▶ [EXERCISE DETAILS]
Output the data below in full, character for character.
══════════════════════════════
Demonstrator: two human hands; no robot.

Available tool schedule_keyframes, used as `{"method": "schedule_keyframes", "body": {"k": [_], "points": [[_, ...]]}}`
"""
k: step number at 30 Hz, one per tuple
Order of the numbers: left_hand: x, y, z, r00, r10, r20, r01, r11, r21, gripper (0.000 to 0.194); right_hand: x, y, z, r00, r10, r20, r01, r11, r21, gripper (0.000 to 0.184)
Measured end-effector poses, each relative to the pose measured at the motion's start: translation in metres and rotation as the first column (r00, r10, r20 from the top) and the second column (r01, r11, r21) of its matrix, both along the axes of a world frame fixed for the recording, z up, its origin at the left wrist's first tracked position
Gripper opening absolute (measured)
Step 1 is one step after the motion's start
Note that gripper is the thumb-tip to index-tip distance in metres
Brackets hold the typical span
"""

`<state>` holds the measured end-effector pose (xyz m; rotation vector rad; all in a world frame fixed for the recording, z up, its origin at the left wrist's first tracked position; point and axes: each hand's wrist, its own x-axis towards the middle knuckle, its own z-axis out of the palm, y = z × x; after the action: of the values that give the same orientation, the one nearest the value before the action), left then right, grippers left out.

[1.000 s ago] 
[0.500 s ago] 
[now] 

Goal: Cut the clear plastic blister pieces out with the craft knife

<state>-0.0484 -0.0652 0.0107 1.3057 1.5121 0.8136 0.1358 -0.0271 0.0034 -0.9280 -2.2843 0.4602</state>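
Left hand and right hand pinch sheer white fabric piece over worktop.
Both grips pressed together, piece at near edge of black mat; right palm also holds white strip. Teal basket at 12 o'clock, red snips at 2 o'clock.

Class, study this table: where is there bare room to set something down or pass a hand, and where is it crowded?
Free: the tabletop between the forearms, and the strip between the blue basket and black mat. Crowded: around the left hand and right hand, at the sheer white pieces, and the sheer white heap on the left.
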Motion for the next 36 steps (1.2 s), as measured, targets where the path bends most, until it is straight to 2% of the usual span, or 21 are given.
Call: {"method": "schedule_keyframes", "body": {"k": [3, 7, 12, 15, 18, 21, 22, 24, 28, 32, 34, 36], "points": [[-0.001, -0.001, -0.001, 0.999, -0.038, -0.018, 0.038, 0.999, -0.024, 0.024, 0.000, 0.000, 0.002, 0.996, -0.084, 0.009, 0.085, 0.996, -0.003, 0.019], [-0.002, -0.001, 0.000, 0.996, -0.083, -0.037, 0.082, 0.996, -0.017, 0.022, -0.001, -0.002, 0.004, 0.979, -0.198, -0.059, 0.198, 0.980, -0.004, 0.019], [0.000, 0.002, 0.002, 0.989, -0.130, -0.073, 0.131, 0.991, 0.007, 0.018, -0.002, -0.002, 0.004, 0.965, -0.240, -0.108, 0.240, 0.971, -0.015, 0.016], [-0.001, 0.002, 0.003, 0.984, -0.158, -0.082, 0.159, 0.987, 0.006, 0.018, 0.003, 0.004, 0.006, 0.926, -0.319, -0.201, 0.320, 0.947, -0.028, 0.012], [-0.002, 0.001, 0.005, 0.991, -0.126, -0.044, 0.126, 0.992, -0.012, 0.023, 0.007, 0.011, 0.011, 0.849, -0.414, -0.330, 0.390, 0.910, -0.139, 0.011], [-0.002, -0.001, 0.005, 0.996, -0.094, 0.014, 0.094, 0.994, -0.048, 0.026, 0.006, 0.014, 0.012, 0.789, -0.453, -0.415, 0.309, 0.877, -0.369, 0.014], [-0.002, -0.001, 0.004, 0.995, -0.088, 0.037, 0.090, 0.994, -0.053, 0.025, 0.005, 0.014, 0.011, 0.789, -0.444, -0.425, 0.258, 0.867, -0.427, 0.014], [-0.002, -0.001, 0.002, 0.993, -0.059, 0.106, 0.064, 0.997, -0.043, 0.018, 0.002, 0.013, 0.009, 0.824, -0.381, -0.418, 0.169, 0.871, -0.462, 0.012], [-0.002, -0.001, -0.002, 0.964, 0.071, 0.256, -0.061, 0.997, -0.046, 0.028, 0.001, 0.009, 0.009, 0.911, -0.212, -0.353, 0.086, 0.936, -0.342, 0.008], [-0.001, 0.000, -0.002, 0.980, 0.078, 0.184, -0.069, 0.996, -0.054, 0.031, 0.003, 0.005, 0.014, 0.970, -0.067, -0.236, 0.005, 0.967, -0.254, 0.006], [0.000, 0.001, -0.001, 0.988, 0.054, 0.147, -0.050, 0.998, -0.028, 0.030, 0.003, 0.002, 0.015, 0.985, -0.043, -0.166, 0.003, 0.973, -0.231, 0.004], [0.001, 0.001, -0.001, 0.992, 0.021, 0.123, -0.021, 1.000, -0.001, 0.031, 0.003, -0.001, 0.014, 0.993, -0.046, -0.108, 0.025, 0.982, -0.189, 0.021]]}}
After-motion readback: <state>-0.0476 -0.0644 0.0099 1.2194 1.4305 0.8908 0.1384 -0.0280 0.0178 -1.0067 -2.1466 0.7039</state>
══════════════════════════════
▶ [TASK OUTPUT]
Demonstrator: two human hands; no robot.

Available tool schedule_keyframes, used as `{"method": "schedule_keyframes", "body": {"k": [_], "points": [[_, ...]]}}`
"""
k: step number at 30 Hz, one per tuple
Order of the numbers: left_hand: x, y, z, r00, r10, r20, r01, r11, r21, gripper (0.000 to 0.194); right_hand: x, y, z, r00, r10, r20, r01, r11, r21, gripper (0.000 to 0.184)
Measured end-effector poses, each relative to the pose measured at the motion's start: translation in metres and rotation as the first column (r00, r10, r20 from the top) and the second column (r01, r11, r21) of its matrix, both along the axes of a world frame fixed for the recording, z up, its origin at the left wrist's first tracked position
Gripper opening absolute (measured)
Step 1 is one step after the motion's start
Note that gripper is the thumb-tip to index-tip distance in metres
Brackets hold the typical span
"""

`<state>` holds the measured end-effector pose (xyz m; rotation vector rad; all in a world frame fixed for the recording, z up, its origin at the left wrist's first tracked position; point and axes: each hand's wrist, its own x-axis towards the middle knuckle, its own z-axis out of the palm, y = z × x; after the action: of the values that give the same orientation, the one nearest the value before the action), left then right, grippers left out.

[1.000 s ago] 
[0.500 s ago] 
[now] 

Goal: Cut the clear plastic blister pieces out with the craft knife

<state>-0.0484 -0.0652 0.0107 1.3057 1.5121 0.8136 0.1358 -0.0271 0.0034 -0.9280 -2.2843 0.4602</state>
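Left hand and right hand pinch sheer white fabric piece over worktop.
Both grips pressed together, piece at near edge of black mat; right palm also holds white strip. Teal basket at 12 o'clock, red snips at 2 o'clock.

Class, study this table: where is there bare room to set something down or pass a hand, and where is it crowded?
Free: the tabletop between the forearms, and the strip between the blue basket and black mat. Crowded: around the left hand and right hand, at the sheer white pieces, and the sheer white heap on the left.
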Motion for the next 36 steps (1.2 s), as measured, targets where the path bends most, until it is straight to 2% of the usual span, or 21 are given.
Call: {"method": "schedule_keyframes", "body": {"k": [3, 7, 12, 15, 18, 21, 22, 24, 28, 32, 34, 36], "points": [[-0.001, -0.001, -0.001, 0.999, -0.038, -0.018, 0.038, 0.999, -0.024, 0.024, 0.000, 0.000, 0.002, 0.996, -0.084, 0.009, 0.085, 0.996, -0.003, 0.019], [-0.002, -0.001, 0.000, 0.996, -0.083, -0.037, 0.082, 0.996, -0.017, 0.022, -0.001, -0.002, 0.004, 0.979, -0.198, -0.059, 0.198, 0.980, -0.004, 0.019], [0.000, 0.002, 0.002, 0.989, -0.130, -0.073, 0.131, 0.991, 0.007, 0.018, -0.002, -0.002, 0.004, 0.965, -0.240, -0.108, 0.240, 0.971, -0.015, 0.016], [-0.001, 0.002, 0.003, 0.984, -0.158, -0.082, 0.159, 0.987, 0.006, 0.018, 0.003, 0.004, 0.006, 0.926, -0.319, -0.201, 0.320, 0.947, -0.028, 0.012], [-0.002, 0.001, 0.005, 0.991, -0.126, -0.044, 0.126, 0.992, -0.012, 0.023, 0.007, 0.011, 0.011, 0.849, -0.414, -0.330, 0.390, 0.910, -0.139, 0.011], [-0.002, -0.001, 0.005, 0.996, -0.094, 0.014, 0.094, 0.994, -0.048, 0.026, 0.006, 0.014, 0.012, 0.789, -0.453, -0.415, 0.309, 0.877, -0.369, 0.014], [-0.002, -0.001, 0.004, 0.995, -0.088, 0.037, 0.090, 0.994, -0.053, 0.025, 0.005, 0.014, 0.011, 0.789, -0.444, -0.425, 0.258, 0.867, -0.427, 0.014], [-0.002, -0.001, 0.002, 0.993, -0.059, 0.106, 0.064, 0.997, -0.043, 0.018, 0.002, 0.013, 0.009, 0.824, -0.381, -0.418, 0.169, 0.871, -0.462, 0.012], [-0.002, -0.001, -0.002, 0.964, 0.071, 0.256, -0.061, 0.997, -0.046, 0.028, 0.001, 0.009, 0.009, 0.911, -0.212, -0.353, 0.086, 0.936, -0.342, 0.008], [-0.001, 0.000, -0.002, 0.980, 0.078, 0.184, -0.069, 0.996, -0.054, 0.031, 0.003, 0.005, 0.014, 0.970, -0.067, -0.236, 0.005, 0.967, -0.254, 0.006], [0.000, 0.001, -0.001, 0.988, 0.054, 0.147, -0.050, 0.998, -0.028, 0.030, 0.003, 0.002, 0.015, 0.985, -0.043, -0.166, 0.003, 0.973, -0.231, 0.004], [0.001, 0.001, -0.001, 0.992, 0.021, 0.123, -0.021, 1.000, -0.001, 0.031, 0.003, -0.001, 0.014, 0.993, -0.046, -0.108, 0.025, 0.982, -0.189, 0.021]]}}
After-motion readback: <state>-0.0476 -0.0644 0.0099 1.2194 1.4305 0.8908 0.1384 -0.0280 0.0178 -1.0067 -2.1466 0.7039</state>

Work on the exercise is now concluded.